A secondary analogy also exists. In the story of "Z", the forces behind the Greek assassination succeed in preventing justice from coming to pass. In the case of the assassination of President Kennedy, the subsequent activities of the U.S. government also prevented justice from coming to pass.

Cohen: LBJ, who you have called an "accessory after the fact", told journalist Leo Janos in this 'Last Days', "I never believed that Oswald acted alone, although I can accept that he pulled the trigger." Does this confirm your charges?

Garrison: I would hate to have to rely on corroboration on the man who initiated the whitewash of President Kennedy's assassination. 

Even to the end, apparently, LBJ was unable to shed his life-long antipathy to the truth. In view of his actions subsequent to John Kennedy's murder; (1-The appointment of the Warren Commission; 2-The concealment of all evidence from the American people until the year 2039 - it is simply not rational for us to pretend that President Johnson, after the assassination if not before - had any doubts about the fact that a number of men were involved and about the fact that Lee Harvey Oswald was a scapegoat, himself a victim, nothing more.

Cohen: You call Davis Ferrie "one of the most important individuals in history". Five days after you interrogated the CIA pilot, he died mysteriously. What role did Ferrie play in the assassination?

Garrison: There still remain, alive and free, men who - courtesy of the federal government - actively participated in the murder of President Kennedy.
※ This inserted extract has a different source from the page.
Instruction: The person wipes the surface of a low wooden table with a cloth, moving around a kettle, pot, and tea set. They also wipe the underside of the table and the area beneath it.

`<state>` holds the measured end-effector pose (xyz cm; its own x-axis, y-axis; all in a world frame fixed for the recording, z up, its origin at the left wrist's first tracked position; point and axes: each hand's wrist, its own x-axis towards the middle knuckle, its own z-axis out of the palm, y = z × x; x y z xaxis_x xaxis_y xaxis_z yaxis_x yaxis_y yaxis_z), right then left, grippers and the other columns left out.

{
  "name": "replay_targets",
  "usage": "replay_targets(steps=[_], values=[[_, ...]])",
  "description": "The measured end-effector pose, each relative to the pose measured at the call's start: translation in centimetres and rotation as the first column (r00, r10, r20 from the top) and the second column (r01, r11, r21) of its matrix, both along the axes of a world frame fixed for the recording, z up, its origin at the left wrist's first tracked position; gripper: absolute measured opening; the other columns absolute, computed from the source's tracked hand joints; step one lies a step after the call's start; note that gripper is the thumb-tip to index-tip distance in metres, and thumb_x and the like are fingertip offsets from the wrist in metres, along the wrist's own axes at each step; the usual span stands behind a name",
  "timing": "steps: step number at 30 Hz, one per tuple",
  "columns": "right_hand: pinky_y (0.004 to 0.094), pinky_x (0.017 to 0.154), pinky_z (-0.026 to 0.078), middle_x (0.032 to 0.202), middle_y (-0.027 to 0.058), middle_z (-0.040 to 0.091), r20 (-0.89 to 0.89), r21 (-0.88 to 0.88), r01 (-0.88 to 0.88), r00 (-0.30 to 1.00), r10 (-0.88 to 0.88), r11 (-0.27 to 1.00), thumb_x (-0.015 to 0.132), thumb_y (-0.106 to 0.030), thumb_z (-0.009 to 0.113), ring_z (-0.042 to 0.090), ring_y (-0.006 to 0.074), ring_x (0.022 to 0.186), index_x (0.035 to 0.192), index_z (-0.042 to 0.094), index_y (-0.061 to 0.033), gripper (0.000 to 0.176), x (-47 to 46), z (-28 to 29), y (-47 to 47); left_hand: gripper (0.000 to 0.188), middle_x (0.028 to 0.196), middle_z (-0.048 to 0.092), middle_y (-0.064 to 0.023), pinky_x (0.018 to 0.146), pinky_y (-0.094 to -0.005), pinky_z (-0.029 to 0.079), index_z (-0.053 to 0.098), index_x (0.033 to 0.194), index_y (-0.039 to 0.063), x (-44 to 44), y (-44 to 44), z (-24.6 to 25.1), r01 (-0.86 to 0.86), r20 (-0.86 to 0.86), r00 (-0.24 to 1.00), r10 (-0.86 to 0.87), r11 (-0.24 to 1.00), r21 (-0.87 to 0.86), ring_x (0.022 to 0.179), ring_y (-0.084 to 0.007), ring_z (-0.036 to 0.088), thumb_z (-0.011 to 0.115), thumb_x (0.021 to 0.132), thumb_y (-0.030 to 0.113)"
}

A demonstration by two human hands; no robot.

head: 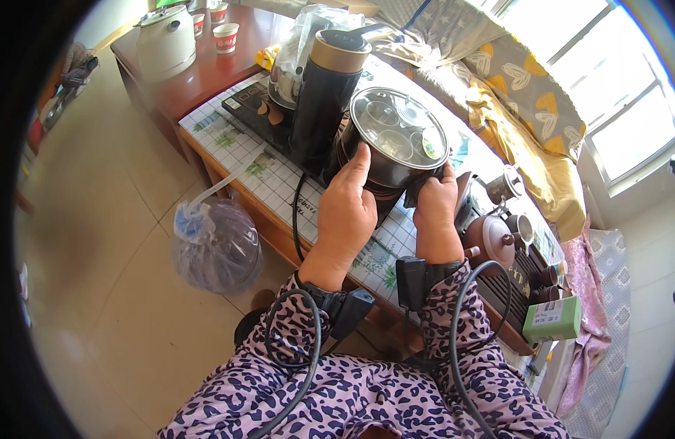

While the forecast is not yet encouraging, we still cannot eliminate the hope that an honest investigation into John Kennedy's assassination may yet occur.  Accordingly, it would not be practical to comment on David Ferrie's particular role (except to the extent that I already have done in my book Heritage of Stone-Putnam, 1970-Berkeley Paperbacks).

I have turned my attention to trying to communicate the truth about the President's assassination, about the subsequent assassinations and about their real meaning in contemporary history.